From the editor
Warren Buffet, the plainspoken CEO-billionaire of Berkshire Hathaway, advocates a fairly simple way of insuring that corporate board members truly represent shareholder interests.
Inadvertently, he may have also come up with a way to solve the crisis in D&O insurance.
His solution: companies ought not to pay for D&O insurance for board members. In effect, Buffet said, let directors go without insurance at all.
Buffett, in his annual letter to shareholders of Berkshire Hathaway, says that directors’ fees often represent a good chunk of a board member’s annual income. That makes them less likely to criticize the CEO or oppose decisions that management supports.

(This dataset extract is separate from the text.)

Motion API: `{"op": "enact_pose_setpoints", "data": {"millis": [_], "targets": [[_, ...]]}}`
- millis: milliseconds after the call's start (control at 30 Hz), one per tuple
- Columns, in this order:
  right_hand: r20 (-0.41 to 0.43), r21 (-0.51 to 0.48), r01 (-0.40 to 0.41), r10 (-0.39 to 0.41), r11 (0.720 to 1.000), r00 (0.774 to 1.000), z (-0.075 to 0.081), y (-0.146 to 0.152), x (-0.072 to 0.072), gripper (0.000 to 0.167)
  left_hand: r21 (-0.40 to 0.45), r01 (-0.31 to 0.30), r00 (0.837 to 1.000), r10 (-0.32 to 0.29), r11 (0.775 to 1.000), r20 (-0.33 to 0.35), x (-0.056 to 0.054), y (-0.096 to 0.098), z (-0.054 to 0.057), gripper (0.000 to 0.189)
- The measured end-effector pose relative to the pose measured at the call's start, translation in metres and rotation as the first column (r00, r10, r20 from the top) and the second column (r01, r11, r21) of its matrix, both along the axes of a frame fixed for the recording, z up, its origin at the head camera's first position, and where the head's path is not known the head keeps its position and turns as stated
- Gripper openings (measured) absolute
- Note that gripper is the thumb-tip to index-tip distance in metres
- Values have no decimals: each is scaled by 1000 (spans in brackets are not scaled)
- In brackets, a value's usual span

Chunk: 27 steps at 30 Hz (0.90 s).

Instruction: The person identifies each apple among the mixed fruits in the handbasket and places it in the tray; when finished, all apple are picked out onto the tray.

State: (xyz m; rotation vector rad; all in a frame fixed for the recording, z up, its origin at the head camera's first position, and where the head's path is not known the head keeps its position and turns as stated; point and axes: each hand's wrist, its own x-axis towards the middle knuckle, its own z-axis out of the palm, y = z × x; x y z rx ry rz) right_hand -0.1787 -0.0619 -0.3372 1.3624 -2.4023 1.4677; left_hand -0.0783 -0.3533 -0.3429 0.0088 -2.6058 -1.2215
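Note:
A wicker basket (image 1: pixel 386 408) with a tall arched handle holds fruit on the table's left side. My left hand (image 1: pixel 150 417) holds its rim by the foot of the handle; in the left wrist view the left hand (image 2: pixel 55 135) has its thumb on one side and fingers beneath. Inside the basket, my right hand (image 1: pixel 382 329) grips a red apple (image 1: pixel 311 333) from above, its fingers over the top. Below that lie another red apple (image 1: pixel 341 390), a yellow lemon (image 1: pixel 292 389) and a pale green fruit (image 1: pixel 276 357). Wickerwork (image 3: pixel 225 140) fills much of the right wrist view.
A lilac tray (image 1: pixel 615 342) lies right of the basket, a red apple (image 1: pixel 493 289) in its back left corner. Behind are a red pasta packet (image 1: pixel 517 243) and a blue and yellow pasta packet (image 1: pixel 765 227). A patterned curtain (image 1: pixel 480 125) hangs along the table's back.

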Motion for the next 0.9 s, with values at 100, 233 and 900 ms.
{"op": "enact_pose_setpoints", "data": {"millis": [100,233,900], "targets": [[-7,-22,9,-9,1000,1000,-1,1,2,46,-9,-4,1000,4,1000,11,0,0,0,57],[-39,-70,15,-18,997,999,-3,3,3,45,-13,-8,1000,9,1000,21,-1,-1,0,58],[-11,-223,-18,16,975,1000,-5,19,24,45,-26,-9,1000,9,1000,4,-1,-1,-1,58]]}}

He wrote, “a director whose moderate income is heavily dependent on directors’ fees … is highly unlikely to offend a CEO or fellow directors.”
At Berkshire, Buffet, says directors’ fees are a “pittance.”
In addition, because Buffett thinks that directors should not be insulated from corporate disasters, “we don’t provide them with officers’ and directors’ liability insurance.”
Buffett wants directors’ decisions to be driven by the effect those decisions may have on their families’ net worth.
Maybe if directors forgo D&O insurance, they would have stronger incentives to keep corporate disasters under control–if only to protect their own financial wellbeing. D&O insurance, he argues, insulates the individuals from the consequences of his or her own bad decision-making.
Besides, as Buffett also notes, his no-D&O-insurance policy has saved Berkshire Hathaway millions of dollars over the years.
Buffett, in this case, speaks with some authority, not only as the CEO of a top U.S. company but as an insurance executive. Berkshire owns General Re and GEICO and has substantial property/casualty lines.